With regard to the various functions performed by the above described components, devices, circuits, systems, etc., the terms (including a reference to a “means”) used to describe such components are intended to also include, unless otherwise indicated, any structure(s) which performs the specified function of the described component (e.g., a functional equivalent), even if not structurally equivalent to the disclosed structure. In addition, while a particular feature of the disclosed subject matter may have been disclosed with respect to only one of several implementations, such feature may be combined with one or more other features of the other implementations as may be desired and advantageous for any given or particular application.

The terms “exemplary” and/or “demonstrative” as used herein are intended to mean serving as an example, instance, or illustration. For the avoidance of doubt, the subject matter disclosed herein is not limited by such examples. In addition, any embodiment or design described herein as “exemplary” and/or “demonstrative” is not necessarily to be construed as preferred or advantageous over other embodiments or designs, nor is it meant to preclude equivalent structures and techniques known to one skilled in the art. Furthermore, to the extent that the terms “includes,” “has,” “contains,” and other similar words are used in either the detailed description or the claims, such terms are intended to be inclusive-in a manner similar to the term “comprising” as an open transition word-without precluding any additional or other elements.

The term “or” as used herein is intended to mean an inclusive “or” rather than an exclusive “or. ” For example, the phrase “A or B” is intended to include instances of A, B, and both A and B. Additionally, the articles “a” and “an” as used in this application and the appended claims should generally be construed to mean “one or more” unless either otherwise specified or clear from the context to be directed to a singular form.

The term “set” as employed herein excludes the empty set, i.e., the set with no elements therein. Thus, a “set” in the subject disclosure includes one or more elements or entities. Likewise, the term “group” as utilized herein refers to a collection of one or more entities.

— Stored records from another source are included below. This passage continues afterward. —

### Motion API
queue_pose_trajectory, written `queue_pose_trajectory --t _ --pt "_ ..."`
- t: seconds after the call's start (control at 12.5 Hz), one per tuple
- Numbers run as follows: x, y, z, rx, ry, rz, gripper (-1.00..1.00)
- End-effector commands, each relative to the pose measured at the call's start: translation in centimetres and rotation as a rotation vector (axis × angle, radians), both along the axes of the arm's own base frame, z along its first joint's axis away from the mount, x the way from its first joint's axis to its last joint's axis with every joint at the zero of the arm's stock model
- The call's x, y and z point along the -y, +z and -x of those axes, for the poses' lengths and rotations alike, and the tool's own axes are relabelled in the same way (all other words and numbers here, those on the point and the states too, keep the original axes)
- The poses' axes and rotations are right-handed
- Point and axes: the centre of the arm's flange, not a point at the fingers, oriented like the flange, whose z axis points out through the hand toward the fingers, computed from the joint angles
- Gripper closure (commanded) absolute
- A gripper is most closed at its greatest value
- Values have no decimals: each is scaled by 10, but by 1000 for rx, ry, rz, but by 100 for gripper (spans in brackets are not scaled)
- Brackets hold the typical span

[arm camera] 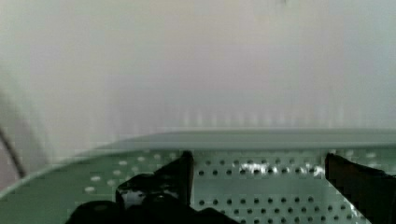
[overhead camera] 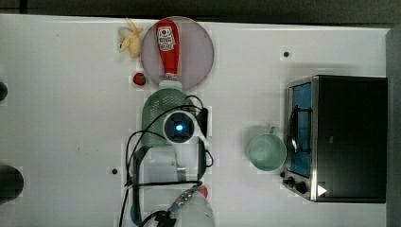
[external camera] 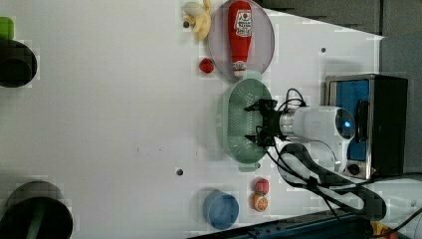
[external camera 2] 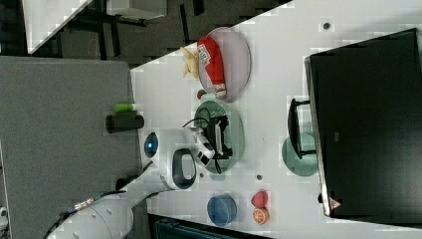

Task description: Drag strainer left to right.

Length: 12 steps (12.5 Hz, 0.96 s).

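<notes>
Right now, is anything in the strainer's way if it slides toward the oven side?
In the top view, the strainer has bare table to its right, then the green cup in front of the oven. The cup sits a little lower than the strainer's line, so a long drag might clip it.

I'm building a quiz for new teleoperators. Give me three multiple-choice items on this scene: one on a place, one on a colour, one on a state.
1. The ketchup bottle lies on:
A. the plate
B. the toaster oven
C. the bare table

2. The strainer is:
A. red
B. pale green
C. blue

3. The gripper is:
A. shut on the cup
B. open inside the strainer
C. shut on the banana

Answers: 1 A, the bottle rests across the round plate. 2 B, mint-green perforated plastic. 3 B, the fingers stand apart over the holes.
</notes>
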Motion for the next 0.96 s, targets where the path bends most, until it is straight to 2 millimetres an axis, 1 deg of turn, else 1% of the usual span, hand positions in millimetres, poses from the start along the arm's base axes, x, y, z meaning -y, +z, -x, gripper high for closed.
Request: queue_pose_trajectory --t 0.08,0.48,0.64,0.8,0.96 --pt "45 9 -1 -7 25 22 -100" --pt "108 11 3 -14 62 66 -100" --pt "130 13 4 -12 57 81 -100" --pt "144 15 5 -12 56 92 -100" --pt "146 20 1 0 68 94 -100"
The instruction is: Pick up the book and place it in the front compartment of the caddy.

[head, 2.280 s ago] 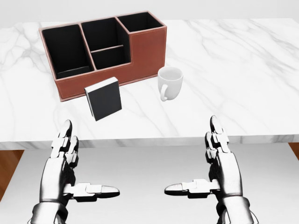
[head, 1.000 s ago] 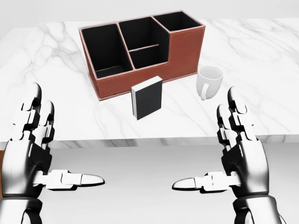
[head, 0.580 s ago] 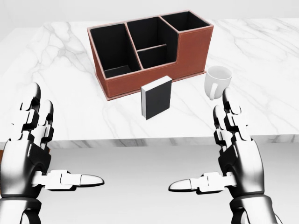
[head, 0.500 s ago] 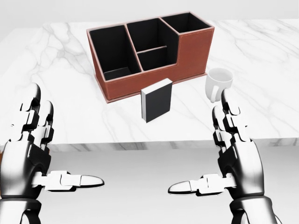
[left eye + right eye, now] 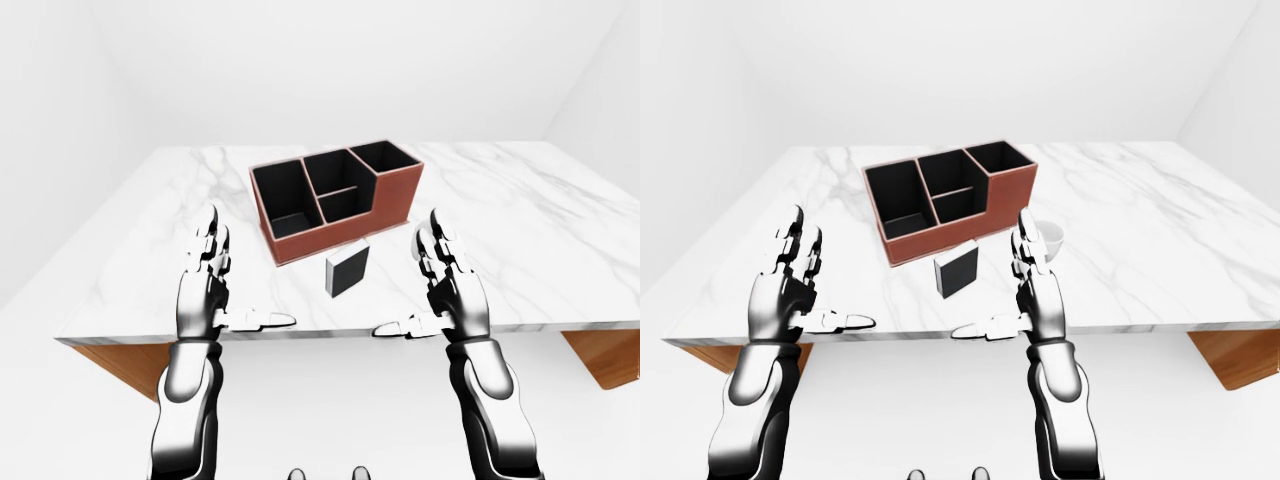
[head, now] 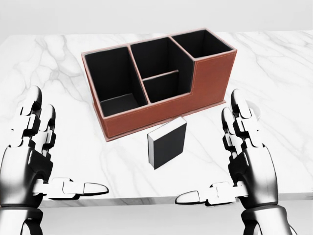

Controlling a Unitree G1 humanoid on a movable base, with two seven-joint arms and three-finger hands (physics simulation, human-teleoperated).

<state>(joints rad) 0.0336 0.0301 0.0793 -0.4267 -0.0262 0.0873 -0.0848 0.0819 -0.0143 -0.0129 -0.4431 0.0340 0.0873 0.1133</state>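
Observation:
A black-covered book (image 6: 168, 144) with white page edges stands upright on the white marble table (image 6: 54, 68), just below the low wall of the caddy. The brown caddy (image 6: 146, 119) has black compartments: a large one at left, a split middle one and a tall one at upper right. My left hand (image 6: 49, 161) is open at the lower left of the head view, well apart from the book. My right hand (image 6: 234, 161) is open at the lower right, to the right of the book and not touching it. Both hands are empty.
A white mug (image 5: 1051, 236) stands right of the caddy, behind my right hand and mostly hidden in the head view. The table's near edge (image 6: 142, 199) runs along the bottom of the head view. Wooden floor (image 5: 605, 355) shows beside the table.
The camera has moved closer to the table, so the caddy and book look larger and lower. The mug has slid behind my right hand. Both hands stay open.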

The terms “first,” “second,” “third,” and so forth, as used in the claims, unless otherwise clear by context, is for clarity only and doesn't otherwise indicate or imply any order in time. For instance, “a first determination,” “a second determination,” and “a third determination,” does not indicate or imply that the first determination is to be made before the second determination, or vice versa, etc. The description of illustrated embodiments of the subject disclosure as provided herein, including what is described in the Abstract, is not intended to be exhaustive or to limit the disclosed embodiments to the precise forms disclosed. While specific embodiments and examples are described herein for illustrative purposes, various modifications are possible that are considered within the scope of such embodiments and examples, as one skilled in the art can recognize. In this regard, while the subject matter has been described herein in connection with various embodiments and corresponding drawings, where applicable, it is to be understood that other similar embodiments can be used or modifications and additions can be made to the described embodiments for performing the same, similar, alternative, or substitute function of the disclosed subject matter without deviating therefrom. Therefore, the disclosed subject matter should not be limited to any single embodiment described herein, but rather should be construed in breadth and scope in accordance with the appended claims below.